▶ [The problem]: Write back every entry exactly as it reads, with the pictures left behind.

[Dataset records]

=== Begin Enclosure ===

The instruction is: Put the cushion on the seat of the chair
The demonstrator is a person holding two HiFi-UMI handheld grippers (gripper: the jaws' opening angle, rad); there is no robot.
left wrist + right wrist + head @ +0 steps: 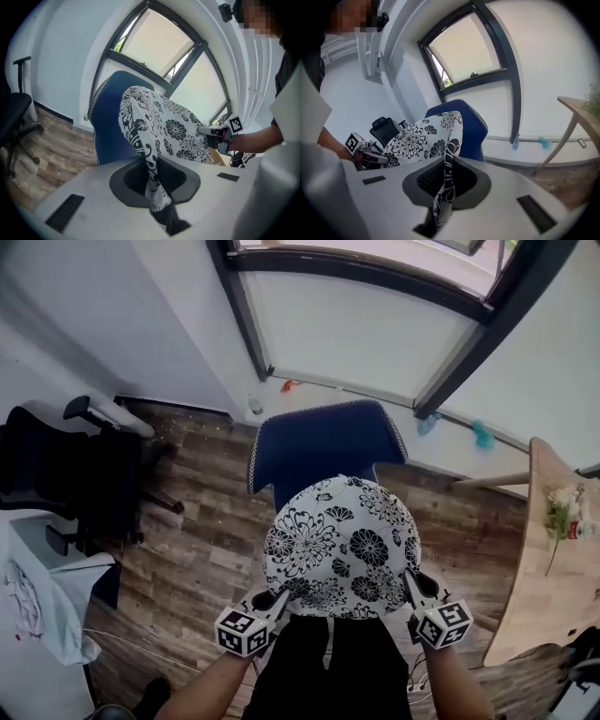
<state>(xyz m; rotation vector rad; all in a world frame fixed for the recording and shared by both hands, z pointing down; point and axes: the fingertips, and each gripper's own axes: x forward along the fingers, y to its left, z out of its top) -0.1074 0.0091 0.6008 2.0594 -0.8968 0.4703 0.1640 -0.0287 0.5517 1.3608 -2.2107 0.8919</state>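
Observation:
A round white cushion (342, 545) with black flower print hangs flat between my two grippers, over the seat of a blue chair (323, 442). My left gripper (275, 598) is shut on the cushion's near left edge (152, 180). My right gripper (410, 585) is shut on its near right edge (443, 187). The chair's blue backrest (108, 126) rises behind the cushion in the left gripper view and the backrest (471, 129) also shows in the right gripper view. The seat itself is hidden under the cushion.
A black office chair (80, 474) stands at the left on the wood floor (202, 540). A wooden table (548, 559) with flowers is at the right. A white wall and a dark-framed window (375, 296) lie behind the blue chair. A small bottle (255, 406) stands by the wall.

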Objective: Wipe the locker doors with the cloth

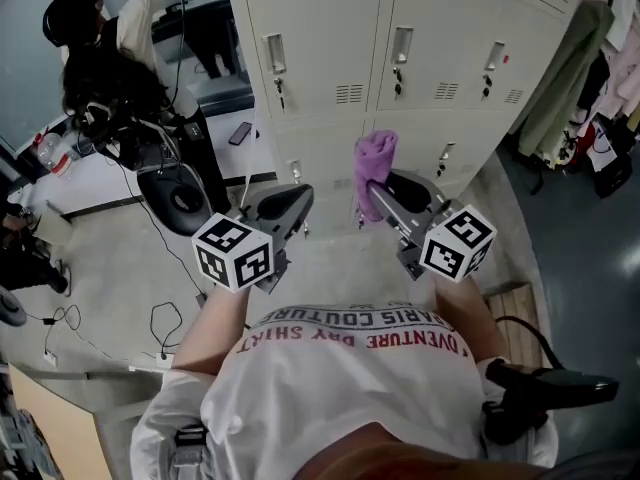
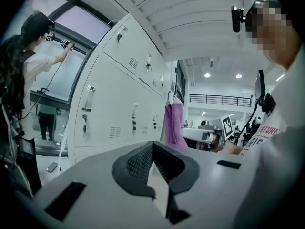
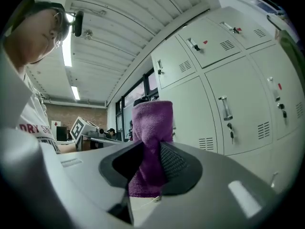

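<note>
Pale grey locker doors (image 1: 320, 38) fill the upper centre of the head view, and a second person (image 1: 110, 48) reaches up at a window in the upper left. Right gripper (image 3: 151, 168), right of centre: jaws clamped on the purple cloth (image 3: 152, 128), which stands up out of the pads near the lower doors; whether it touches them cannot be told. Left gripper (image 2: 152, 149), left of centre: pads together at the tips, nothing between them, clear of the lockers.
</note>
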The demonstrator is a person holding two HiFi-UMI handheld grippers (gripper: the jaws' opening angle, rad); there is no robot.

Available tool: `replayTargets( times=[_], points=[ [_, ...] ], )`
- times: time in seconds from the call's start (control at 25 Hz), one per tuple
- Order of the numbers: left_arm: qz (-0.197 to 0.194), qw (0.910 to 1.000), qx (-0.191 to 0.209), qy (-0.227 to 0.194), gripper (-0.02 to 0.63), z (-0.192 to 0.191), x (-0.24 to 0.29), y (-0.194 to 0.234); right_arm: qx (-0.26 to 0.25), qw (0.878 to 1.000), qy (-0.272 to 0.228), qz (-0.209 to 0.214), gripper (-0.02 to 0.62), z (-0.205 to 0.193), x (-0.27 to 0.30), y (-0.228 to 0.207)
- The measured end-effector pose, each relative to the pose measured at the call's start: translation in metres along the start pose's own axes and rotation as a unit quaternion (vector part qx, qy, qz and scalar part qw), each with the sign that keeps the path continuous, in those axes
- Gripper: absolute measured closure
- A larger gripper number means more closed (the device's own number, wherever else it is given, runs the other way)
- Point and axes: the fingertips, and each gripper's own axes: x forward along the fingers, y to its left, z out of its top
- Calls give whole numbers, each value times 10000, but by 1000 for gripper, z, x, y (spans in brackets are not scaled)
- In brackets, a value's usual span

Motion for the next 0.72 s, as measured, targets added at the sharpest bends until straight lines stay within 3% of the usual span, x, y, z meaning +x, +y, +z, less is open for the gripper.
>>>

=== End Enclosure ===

▶ [Solution to the exercise]:
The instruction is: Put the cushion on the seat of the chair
The demonstrator is a person holding two HiFi-UMI handheld grippers (gripper: the jaws' opening angle, rad); there is no robot.
left wrist + right wrist + head @ +0 steps: 
<state>(xyz m; rotation vector rad; all in a world frame fixed for the recording and shared by both hands, z pointing down; point and axes: the fingertips, and each gripper's own axes: x forward along the fingers, y to its left, z out of its top) -0.1074 0.0091 0.6008 2.0594 -0.8968 0.4703 0.1640 -0.0287 0.5517 1.3608 -2.2107 0.8919</state>
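Observation:
A round white cushion (342, 545) with black flower print hangs flat between my two grippers, over the seat of a blue chair (323, 442). My left gripper (275, 598) is shut on the cushion's near left edge (152, 180). My right gripper (410, 585) is shut on its near right edge (443, 187). The chair's blue backrest (108, 126) rises behind the cushion in the left gripper view and the backrest (471, 129) also shows in the right gripper view. The seat itself is hidden under the cushion.
A black office chair (80, 474) stands at the left on the wood floor (202, 540). A wooden table (548, 559) with flowers is at the right. A white wall and a dark-framed window (375, 296) lie behind the blue chair. A small bottle (255, 406) stands by the wall.
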
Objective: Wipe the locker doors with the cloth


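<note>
Pale grey locker doors (image 1: 320, 38) fill the upper centre of the head view, and a second person (image 1: 110, 48) reaches up at a window in the upper left. Right gripper (image 3: 151, 168), right of centre: jaws clamped on the purple cloth (image 3: 152, 128), which stands up out of the pads near the lower doors; whether it touches them cannot be told. Left gripper (image 2: 152, 149), left of centre: pads together at the tips, nothing between them, clear of the lockers.
</note>
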The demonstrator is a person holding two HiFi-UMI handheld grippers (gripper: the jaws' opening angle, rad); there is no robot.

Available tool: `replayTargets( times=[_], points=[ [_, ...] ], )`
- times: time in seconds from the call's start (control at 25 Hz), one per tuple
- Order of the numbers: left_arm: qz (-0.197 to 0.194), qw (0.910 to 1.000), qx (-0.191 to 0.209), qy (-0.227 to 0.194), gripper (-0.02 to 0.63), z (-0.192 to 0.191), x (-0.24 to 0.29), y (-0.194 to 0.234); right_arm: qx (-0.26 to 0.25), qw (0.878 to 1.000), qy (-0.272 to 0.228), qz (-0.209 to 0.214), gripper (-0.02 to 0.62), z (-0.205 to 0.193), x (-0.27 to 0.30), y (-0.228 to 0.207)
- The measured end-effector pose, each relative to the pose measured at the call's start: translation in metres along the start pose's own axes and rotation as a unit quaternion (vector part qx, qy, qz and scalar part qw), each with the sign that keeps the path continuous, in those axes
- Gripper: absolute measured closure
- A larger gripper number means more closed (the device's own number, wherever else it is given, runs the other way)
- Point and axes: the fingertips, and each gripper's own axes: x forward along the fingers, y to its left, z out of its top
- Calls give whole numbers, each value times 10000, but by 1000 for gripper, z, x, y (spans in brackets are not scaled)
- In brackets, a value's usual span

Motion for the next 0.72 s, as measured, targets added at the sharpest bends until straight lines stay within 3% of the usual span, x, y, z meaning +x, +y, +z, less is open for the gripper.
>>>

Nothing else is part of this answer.